24/9/09

La Coruña


Allá estaba ella, reflejada en un boceto a lápiz dibujado en 1956. Allá estaba ella, en la esquina de Bolívar y Carlos Calvo, en el interior de aquel viejo bar donde por las tardes se escuchan chacareras de Santiago y se cocina el único hígado encebollado de San Telmo. Allá estaba ella, en el bar La Coruña, en esa esquina donde el 126 se detiene en su camino rumbo a Flores; en aquel bar donde por las noches leía a Trotsky, Ribeiro y Cesaire, siempre acompañada por su tinto servido del cartón.

Como cartonera, ella terminaba su tinto y salía a recoger maderas, metales, botellas y telas que reposaban en las veredas del barrio. Era una ciruja que llevaba el material recogido a su pieza de pensión al amanecer, para levantarse a vender lo acumulado durante la semana, que lo intercambiaba en trueque por cuentas con las que hacía las cortinas de su pieza.

Fue en la esquina de Bolívar y Carlos Calvo donde conoció a los gobiernos bonapartistas y a las amazonas autárquicas.
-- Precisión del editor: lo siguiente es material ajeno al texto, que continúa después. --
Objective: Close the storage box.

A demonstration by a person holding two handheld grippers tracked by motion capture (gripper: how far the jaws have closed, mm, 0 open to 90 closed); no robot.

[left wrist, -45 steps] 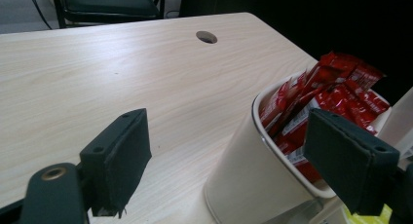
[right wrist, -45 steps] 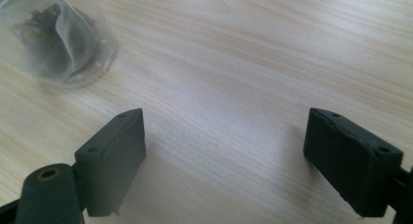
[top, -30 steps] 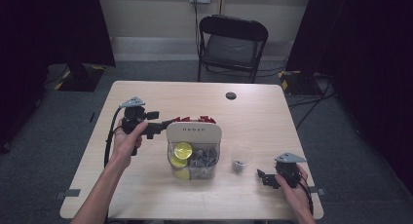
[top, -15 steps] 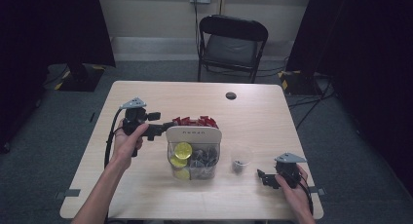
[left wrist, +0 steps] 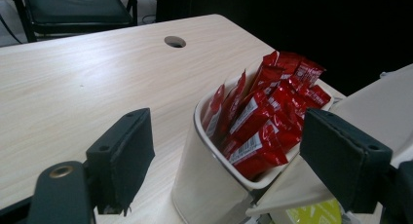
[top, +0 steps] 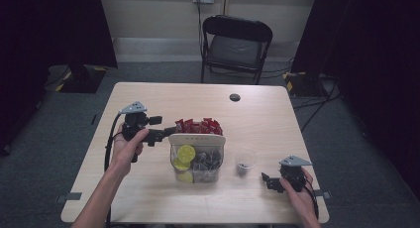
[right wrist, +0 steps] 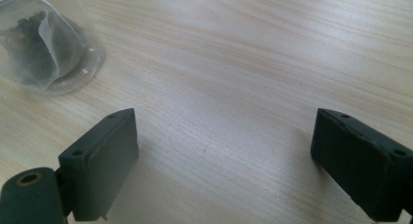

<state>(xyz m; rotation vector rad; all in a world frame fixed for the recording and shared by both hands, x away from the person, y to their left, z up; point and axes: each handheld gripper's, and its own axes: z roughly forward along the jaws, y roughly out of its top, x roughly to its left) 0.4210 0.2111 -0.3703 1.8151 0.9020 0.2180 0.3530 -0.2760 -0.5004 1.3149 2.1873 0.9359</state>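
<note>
- Two grippers are in play, and the left gripper (top: 166, 134) is the busy one: its jaws stand wide apart on either side of the white cup (left wrist: 209, 185), not touching it.
- That cup is glossy and white with a rounded rim, and it is packed with red sachets (left wrist: 265, 114) standing upright and fanned out (white label print and a barcode show on several).
- From the high view the sachets (top: 198, 126) sit at the back of a clear organiser (top: 197, 158) in the middle of the wooden table (top: 148, 96), just behind its pale lid edge.
- In the front compartments of the organiser lie yellow-green lime slices (top: 185, 153) on the left and dark tea bags (top: 210, 161) on the right.
- Right of the organiser, near it but apart, stands a small clear cup (top: 244, 161) with something dark inside; the right gripper view shows that cup (right wrist: 46, 48) holding a gauzy bag of dark leaves.
- Low at the table's near right corner, the right gripper (top: 267, 181) is held with its jaws spread, nothing between them but bare tabletop.
- Compared with a second ago, the left gripper's tips sit a little farther right, closer to the sachets; the right gripper, the organiser and the small cup have not shifted.
</note>
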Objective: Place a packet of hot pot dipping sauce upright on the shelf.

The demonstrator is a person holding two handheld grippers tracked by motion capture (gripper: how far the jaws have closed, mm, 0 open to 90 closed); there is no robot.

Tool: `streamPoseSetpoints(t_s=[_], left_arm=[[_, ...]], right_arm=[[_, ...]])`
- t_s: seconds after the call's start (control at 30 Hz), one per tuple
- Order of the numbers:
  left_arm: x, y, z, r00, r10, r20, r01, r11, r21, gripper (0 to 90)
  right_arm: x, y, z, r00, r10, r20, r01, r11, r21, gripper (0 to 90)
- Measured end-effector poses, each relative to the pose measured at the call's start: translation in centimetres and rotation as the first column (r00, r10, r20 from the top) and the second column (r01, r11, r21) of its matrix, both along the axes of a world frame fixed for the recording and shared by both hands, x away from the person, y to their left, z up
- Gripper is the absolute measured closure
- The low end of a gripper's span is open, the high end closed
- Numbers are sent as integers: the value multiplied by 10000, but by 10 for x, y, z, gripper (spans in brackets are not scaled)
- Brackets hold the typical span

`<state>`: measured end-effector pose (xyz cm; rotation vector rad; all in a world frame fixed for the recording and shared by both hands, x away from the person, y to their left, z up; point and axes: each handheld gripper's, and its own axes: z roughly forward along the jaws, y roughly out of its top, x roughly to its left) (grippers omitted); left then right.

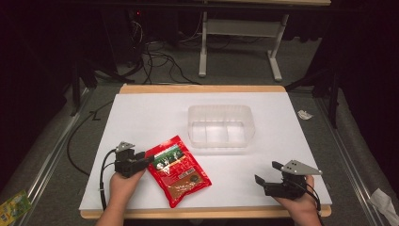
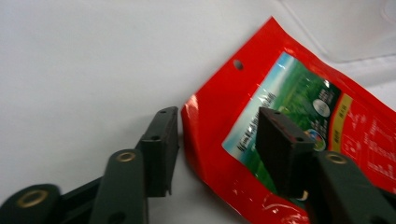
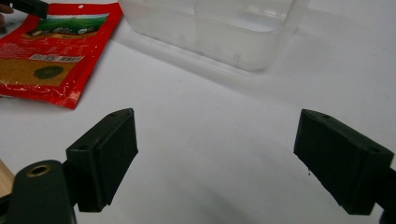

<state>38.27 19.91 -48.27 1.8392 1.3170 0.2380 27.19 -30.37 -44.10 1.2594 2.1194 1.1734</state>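
A red foil packet [image 1: 178,170] with a green picture label lies flat on the white table top, left of centre. My left gripper [image 1: 147,159] is open at the packet's upper left corner. In the left gripper view [image 2: 219,149], one jaw rests on the bare table beside the packet's edge [image 2: 205,140] and the other hovers over the label. My right gripper [image 1: 266,173] is open near the front right of the table, with bare table between its jaws [image 3: 215,154]. The packet [image 3: 51,56] lies off to its left.
A clear plastic tub [image 1: 221,125] with dividers stands empty behind the packet, seen close in the right gripper view [image 3: 219,28]. The white sheet [image 1: 141,113] covers a wooden board. Cables, table legs and scraps of packaging lie on the floor around.
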Motion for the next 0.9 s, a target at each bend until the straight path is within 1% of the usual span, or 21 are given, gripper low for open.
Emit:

Fue ahí donde comenzaría su militancia, tantos años atrás.

"Aquí entre nosotros, lector, yo digo que estas juiciosas mujeres son, nada más y nada menos, que las primeras revolucionarias de la historia. Son las pioneras de la revolución femenista permanente: trotskistas... Se dio, entonces, el inevitable salto dialéctico: la cantidad se convirtió en calidad... En consecuencia, las mujeres sojuzgaron a los hombres, subvirtiendo el orden social y natural. Para garantizar su hegemonía hicieron lo que hacen todas las clases victoriosas: tomaron para sí las armas, expropiaron los adornos, monopolizaron los puestos y acabaron con el ocio de los hombres, para someterlos por el cansancio" (Utopía Salvaje, p.59).

Allá estaba ella, una vieja trotska soltera, la amazona de Buenos Aires. Siempre recordaba el boceto del bar dibujado a lápiz en 1956. Lo había vivido: el retrato de un San Telmo 60 años atrás, con tranvías en las calles adoquinadas y cables telegráficos. Ahora se había convertido en un barrio en deconstrucción, en edificios de más de seis pisos, semáforos en cada esquina y casas tomadas debido a la desocupación obrera del neoliberalismo del 90.

De La Coruña añoraba los utencilios de la cocina y el bar que ahora, polvorientos, reflejaban un tiempo porteño ya ido, de escupitajos y sanguichitos de jamón crudo. Y esa pequeña sillita de madera para nenes, abandonada en una de las esquina con las patas intactas. La última vez que había visto a un nene en este bar había sido antes del golpe del 76, cuando las familias de los militantes de izquierda venían los fines de semana a comer ñoquis o empanadas con mate cocido. Desde las desapariciones, las torturas y las muertes, el bar era otro. Ahora, era un bodegón que albergaba de noche en noche a clandestinos conjuntos del PCR, pero tradicionalmente se había convertido en un lugar donde se juntaban músicos, cineastas y lúmpenes que después irían a Parque Lezama a orinar sobre sus recuerdos, sobre aquella revolución traicionada.

Allá estaba ella, en esa esquina de Bolívar y Carlos Calvo, sorbiendo sus últimos tragos de tinto y rumiando aquellos adioses, siempre con la mirada clavada en el boceto a lápiz de un otro San Telmo.